Northeastern University has a diverse student body, with a large number of international students. The university is trying to reach more students of color through the cultural centers on campus and by experimenting with video therapy that students can use on their smartphones or computers. It has a much lower copayment ($10) and shorter wait times.

Northeastern is also working to hire more therapists. The school has about 20,000 students and 12 therapists, though it hopes to hire three more over the summer, according to Estabrook. Two therapists are people of color, and one speaks Chinese.

Still, many students find the most support from fellow classmates.

At Boston University, Anjali Balakrishna said she is part of a student group that helped her open up about her mental health and change the way she thinks and talks about it.

Balakrishna struggled to describe her problems to family members, including her grandmother in India. “She just laughed and said it’s all in your head,” she said.

Things have changed, however. Balakrishna is working to improve her mental health through the student organization, therapy, and a service dog. And her grandmother has become more open about the subject. Balakrishna hopes other students and their families will, too.

“If my grandmother who is in her 80s can start to kind of shift her views and be more open and understanding to these kinds of things, that’s definitely a positive sign to what could happen,” she said.

For one student, the right answer for his mental health challenges was escaping the stressful environment at school in Boston and returning home to California.

Rusty Cosino, who attended Boston College until he transferred to San Francisco this year, said even though he has dealt with mental health issues his whole life, it is still a taboo topic among some of his relatives.

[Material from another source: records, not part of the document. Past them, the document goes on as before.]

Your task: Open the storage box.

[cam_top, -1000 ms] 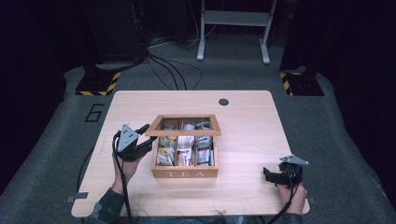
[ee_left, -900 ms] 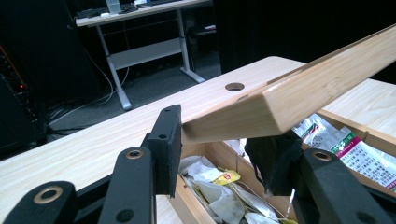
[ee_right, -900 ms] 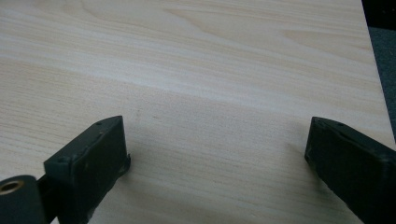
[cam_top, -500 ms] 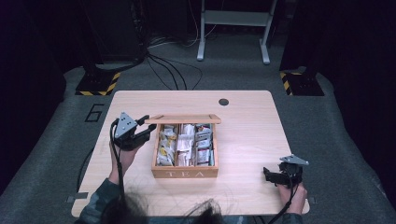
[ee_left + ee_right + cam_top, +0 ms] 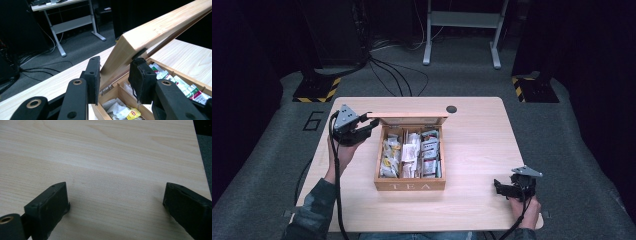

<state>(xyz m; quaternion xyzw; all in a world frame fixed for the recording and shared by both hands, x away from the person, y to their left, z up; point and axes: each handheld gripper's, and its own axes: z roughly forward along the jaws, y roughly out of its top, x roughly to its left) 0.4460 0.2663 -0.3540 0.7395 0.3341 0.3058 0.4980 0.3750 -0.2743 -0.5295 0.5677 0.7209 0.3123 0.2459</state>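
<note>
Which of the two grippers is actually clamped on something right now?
The left gripper, its pads pinching the corner of the tea box's raised lid. The right gripper rests with jaws wide apart over bare table.

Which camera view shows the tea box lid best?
The left gripper view: the lid is close, its corner between the left gripper pads. The high view shows it small and edge-on; the right gripper view faces bare table.

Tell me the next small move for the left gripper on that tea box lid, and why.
Probably swing the lid further up and back. The left gripper is clamped on its corner, and the lid stands only partly raised over the tea box, overhanging the tea bags. The right gripper rests open on the table, away from the box.
</note>
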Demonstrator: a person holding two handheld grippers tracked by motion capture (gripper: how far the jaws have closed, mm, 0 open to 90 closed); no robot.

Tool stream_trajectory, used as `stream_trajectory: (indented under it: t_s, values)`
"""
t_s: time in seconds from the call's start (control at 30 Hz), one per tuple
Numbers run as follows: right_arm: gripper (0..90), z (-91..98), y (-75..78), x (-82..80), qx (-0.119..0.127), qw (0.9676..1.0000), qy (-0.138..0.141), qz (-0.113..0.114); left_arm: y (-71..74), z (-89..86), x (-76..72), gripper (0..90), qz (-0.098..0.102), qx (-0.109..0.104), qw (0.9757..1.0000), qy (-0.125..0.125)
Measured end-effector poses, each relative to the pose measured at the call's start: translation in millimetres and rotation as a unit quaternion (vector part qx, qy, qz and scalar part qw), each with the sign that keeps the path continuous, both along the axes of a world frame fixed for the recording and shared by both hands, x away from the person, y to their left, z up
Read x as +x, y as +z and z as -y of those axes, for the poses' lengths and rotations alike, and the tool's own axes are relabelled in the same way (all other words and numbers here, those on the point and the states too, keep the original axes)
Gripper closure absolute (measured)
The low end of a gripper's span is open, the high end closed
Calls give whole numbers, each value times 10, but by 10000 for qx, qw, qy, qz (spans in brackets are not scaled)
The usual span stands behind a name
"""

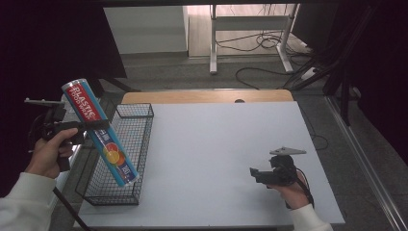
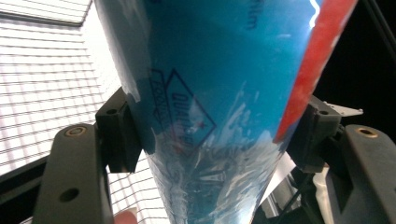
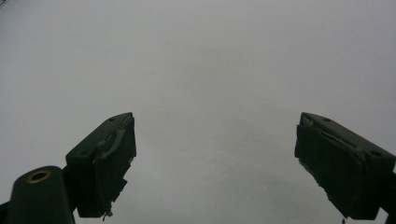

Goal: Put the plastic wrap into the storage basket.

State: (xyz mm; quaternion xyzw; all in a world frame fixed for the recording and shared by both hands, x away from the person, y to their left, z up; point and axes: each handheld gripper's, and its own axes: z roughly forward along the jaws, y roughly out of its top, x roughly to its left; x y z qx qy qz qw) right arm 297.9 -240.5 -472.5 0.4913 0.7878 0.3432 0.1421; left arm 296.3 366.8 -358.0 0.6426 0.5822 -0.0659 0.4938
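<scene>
A long blue cylindrical roll of plastic food wrap with a red label band is held at the left of the high view, tilted, upper end toward upper left, lower end over the black wire mesh basket. It is clamped near mid-length by the left gripper, whose jaws are closed tight on both sides of the roll; in the left gripper view the blue wrapper is seen pressed between the two black pads. The mid-length grip probably keeps the roll balanced, and the tilt likely lines it up with the basket's long opening. Whether the lower end touches the wire cannot be told.

The right gripper is seen at lower right of the high view, low over the white tabletop, jaws spread wide with nothing between them; only bare white surface is seen past its pads. It is likely parked clear of the work.

The basket sits at the table's left edge, its outer side close to the drop-off, so little margin is left there. Open room lies across the centre and right of the tabletop. The basket's top rim is the edge to be cleared by the roll's lower end.
</scene>
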Motion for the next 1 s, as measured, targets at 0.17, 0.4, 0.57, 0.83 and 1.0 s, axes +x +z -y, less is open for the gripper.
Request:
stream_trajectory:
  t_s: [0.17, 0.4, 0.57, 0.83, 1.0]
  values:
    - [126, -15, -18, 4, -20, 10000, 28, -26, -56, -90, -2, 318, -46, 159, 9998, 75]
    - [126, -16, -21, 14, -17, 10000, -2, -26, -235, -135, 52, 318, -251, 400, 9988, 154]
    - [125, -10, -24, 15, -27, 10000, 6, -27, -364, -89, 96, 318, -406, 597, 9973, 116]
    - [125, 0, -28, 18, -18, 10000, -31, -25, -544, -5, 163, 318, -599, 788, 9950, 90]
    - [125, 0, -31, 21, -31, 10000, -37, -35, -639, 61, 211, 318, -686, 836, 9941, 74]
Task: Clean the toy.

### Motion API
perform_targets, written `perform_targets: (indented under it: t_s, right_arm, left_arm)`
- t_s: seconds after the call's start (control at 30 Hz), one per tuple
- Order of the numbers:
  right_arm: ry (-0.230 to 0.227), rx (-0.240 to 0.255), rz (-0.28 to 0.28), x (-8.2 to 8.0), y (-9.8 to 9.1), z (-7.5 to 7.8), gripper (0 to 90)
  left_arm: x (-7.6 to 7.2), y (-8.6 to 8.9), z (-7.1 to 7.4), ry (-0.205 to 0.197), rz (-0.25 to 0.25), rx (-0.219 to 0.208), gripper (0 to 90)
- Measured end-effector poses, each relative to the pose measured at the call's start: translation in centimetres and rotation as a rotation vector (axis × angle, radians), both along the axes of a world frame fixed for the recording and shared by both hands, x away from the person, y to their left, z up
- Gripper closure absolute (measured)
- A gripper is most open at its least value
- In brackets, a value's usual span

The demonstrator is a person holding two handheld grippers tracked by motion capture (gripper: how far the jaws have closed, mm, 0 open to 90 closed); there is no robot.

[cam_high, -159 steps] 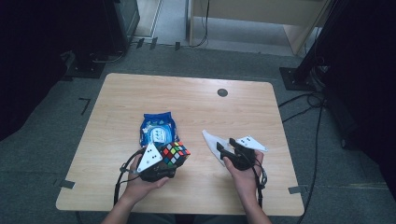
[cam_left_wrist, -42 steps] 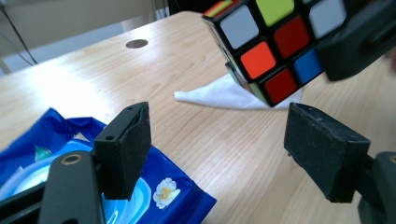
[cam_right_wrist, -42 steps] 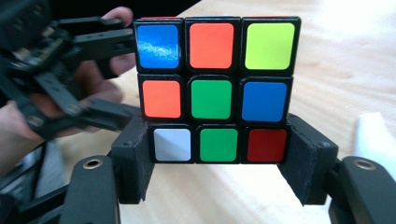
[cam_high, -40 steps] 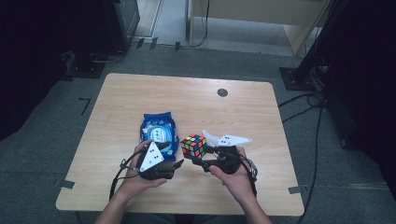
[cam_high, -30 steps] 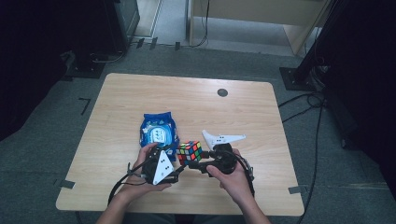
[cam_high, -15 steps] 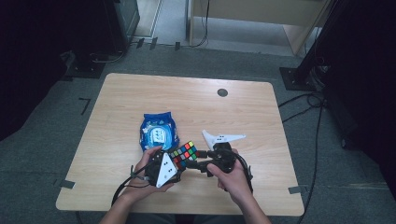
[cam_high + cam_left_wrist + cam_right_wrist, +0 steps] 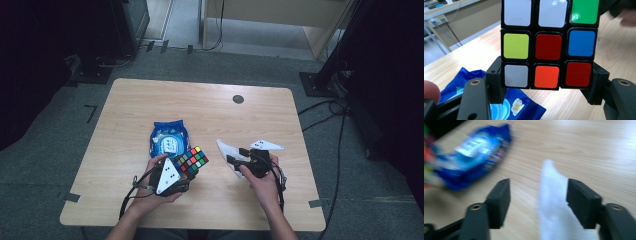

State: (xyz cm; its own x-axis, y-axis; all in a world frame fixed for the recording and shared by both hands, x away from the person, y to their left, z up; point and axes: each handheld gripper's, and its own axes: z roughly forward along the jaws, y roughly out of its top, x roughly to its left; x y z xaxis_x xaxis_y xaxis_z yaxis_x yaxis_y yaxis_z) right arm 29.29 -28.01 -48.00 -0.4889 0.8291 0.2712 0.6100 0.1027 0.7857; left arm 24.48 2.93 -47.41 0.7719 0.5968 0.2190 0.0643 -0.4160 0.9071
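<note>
1. The left gripper point(image 7: 184, 172) sits near the front edge of the table point(image 7: 125, 105), and its two jaws pinch a puzzle cube point(image 7: 192, 160) by its bottom row, one jaw on each side.
2. In the left gripper view the cube point(image 7: 548, 43) is lifted clear of the table top, showing a face of white, green, yellow, red, blue and orange squares.
3. A blue packet point(image 7: 169, 138) lies flat on the table just behind the cube; the left gripper view shows the packet point(image 7: 469, 82) below and behind the jaws.
4. The right gripper point(image 7: 234, 162) is off to the right of the cube, apart from it, low over a white wipe point(image 7: 227, 151).
5. Its jaws have just been closing but stand spread, with the wipe point(image 7: 556, 205) between them, lying against the right-hand jaw and clear of the other.
6. That view is blurred, so the packet point(image 7: 474, 152) is only a blue smear.
</note>
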Motion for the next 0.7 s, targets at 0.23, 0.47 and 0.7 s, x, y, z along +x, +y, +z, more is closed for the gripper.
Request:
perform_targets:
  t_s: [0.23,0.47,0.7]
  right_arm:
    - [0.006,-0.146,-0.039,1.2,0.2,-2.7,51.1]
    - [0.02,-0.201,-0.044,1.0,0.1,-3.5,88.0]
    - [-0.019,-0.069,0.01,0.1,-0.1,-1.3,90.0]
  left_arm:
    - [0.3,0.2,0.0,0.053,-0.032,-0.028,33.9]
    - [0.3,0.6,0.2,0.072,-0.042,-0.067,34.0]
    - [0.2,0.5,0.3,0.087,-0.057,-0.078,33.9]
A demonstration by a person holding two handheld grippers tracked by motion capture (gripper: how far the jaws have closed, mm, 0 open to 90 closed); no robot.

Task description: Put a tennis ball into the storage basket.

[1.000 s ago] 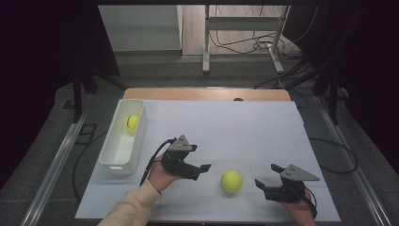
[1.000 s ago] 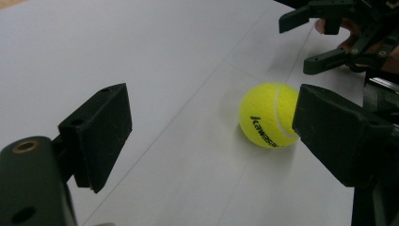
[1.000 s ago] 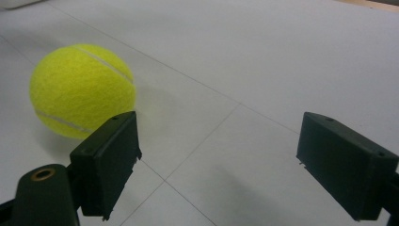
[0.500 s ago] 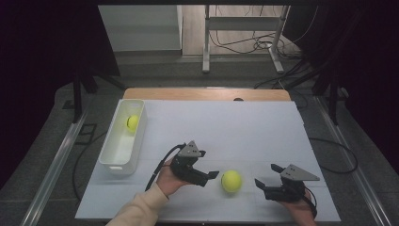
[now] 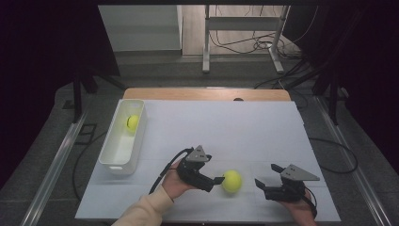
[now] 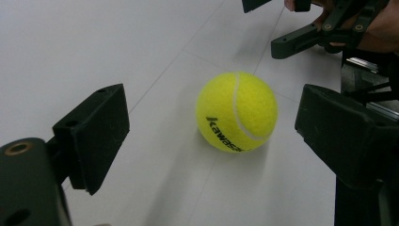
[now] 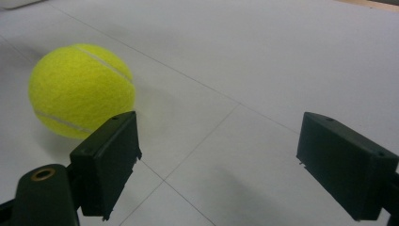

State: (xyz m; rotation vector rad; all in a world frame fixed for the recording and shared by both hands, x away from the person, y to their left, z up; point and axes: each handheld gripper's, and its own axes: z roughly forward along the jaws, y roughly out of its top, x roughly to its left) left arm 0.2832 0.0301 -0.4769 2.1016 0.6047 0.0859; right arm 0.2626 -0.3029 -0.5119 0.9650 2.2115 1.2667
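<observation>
Left gripper [image 5: 217,180] jaws spread, just been opening wider, nothing pinched; tennis ball [image 5: 231,181] sits on desk [image 5: 235,127] just ahead, w/ no contact yet. Right gripper [image 5: 261,183] jaws wide, empty, ball off to one side. One ball [image 5: 132,123] already in white bin [image 5: 109,157]; grab & drop-off left, I'd say.

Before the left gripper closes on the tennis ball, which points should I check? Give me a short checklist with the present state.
1. Left gripper jaws apart, just been opening: ok.
2. Tennis ball ahead of the jaws, not yet between them: not ok.
3. Ball resting on the white table, untouched: ok.
4. Right gripper apart from the ball: ok.
5. White bin has free room beside its ball: ok.
</observation>
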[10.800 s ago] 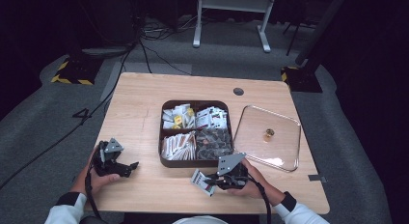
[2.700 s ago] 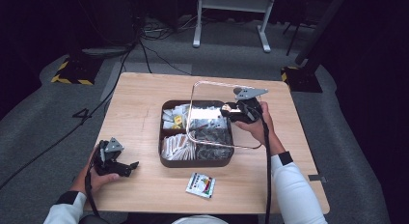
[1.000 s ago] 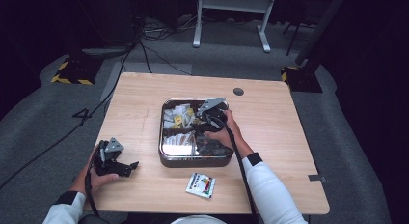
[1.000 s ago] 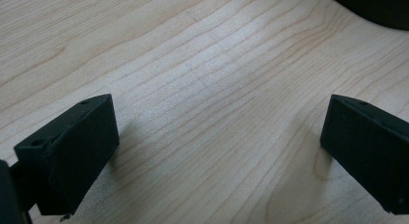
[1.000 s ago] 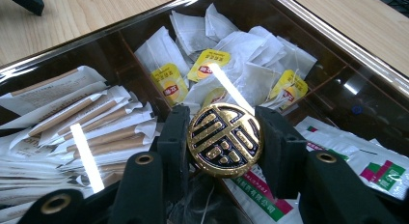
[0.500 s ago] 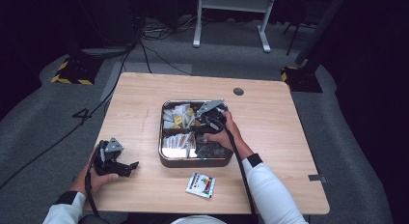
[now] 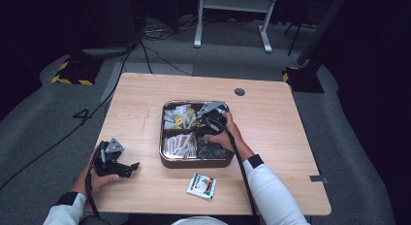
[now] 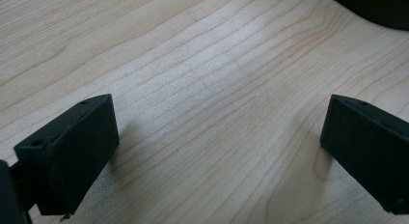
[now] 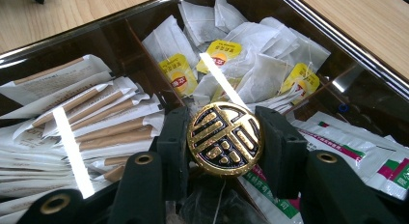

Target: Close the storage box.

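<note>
Glass, clear and rigid, is resting as a lid (image 7: 194, 130) over the dark box (image 7: 167, 162) of tea sachets; I am pinching its gold knob (image 9: 224, 138) with my right gripper (image 9: 224, 142), the only safe hold on something so slippery and breakable, while my left gripper (image 8: 219, 137) is idling, spread wide.

Gold knob, dark box, pale table

The lid knob (image 9: 224, 138) is gold with a black relief pattern; tea bags (image 9: 251, 69) are white with yellow tags (image 9: 177, 72); the box (image 7: 194, 162) is dark brown; the table (image 7: 140, 108) is light woodgrain.
</note>
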`<state>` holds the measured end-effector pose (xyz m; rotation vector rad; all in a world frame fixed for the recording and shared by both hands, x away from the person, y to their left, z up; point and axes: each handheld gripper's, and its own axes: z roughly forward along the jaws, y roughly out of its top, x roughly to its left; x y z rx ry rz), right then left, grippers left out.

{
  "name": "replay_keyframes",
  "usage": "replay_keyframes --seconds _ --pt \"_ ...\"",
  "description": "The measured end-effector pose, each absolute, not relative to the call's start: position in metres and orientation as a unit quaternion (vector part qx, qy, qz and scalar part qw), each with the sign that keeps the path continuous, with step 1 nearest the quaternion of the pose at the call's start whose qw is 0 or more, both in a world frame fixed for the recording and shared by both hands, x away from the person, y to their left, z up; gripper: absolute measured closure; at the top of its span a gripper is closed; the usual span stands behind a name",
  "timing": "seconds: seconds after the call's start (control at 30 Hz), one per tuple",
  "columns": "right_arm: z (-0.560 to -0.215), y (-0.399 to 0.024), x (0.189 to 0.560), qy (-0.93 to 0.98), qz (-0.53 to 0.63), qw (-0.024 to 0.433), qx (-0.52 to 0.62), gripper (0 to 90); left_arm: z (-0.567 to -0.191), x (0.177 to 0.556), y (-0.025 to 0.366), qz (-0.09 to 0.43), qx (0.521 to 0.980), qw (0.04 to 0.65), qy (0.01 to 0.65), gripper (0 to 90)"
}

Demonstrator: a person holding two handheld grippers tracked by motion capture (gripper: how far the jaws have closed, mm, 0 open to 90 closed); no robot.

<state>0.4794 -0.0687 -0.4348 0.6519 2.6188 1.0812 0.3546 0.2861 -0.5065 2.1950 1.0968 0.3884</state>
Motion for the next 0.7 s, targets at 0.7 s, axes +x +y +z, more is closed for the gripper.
replay_keyframes --seconds 0.7 --pt "-0.404 -0.086 0.472 0.883 0.391 0.144 0.218 33.6 -0.506 0.355 0.286 0.149 0.836 0.322 0.419 0.2"
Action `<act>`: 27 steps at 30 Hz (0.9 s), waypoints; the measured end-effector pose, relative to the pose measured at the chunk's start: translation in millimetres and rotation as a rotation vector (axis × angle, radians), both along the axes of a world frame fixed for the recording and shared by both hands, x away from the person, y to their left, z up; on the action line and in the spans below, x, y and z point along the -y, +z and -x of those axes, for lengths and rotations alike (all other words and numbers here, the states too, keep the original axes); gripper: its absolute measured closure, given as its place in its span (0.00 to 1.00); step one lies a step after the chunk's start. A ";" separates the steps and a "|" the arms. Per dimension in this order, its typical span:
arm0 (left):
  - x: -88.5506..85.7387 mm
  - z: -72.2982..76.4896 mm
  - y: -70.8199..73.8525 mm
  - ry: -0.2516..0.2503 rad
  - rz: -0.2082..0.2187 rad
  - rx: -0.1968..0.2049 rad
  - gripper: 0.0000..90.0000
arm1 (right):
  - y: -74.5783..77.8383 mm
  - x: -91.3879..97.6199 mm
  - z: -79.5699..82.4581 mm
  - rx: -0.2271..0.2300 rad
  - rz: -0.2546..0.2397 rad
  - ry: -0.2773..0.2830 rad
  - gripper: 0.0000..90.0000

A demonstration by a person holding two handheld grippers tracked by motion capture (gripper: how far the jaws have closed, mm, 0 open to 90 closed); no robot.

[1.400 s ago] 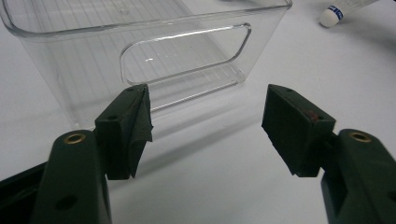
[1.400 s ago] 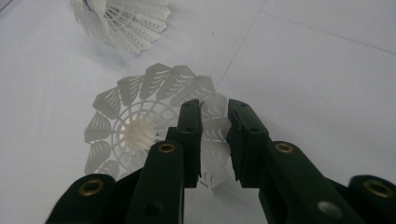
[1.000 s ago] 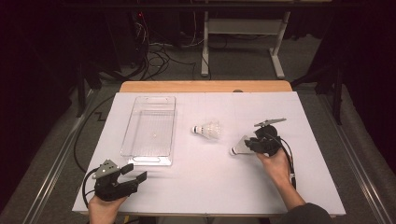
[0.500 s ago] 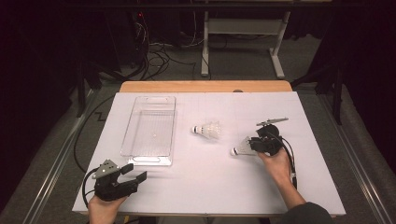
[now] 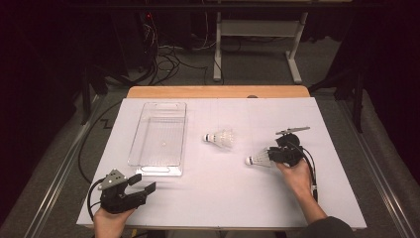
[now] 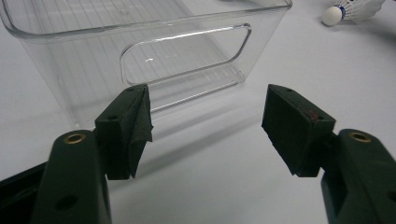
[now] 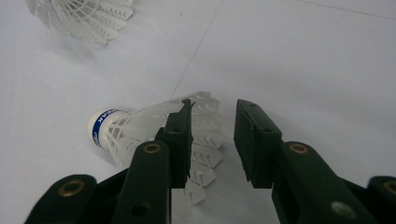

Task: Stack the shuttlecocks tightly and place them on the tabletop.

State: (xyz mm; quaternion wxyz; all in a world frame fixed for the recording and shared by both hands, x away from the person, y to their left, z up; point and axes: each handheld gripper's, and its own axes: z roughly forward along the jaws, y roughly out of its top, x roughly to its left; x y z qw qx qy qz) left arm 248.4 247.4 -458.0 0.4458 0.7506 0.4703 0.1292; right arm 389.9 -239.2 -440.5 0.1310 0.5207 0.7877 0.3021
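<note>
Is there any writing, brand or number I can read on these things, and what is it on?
"EAK": white letters on the blue band of the near shuttlecock, in the right gripper view; the start of the word is turned out of sight.
The far shuttlecock has a dark band too, too small to read.
The clear bin bears none.

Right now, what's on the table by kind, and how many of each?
Shuttlecocks: 2, one mid-table, one at the right gripper
Clear plastic bin: 1
Total: 3
</note>
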 end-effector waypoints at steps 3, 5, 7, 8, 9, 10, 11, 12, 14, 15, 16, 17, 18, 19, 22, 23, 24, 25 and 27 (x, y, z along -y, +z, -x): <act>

If you are struggling, they say, it is because you are not trying hard enough, he said.

Cosino, who is Filipino and was raised by his grandmother, said his mental health trouble began in high school. He was at the top in his class and making his family proud, but then his academic performance slipped, and with it his self worth. He almost didn’t graduate from high school on time.

“I thought I wasn’t worth anything anymore,” he said.

At college, it was hard to be so far from home, and he sometimes felt his high school had not prepared him for the rigors of BC. His grades slipped again, he said.

During his struggle, Cosino was able to get an appointment with a school therapist who was helpful, but he also saw a psychiatrist who put him on what seemed like a random succession of medications that did not work.

Cosino took one leave of absence his freshman year and another after a breakdown last December. He now lives at home, has a job he likes, and plans to finish school in California.

The debt he accumulated at BC had also begun to weigh on him.

“It’s not that I’m finally cured or anything, but I’ve come to terms with how I am and what my conditions are,” he said.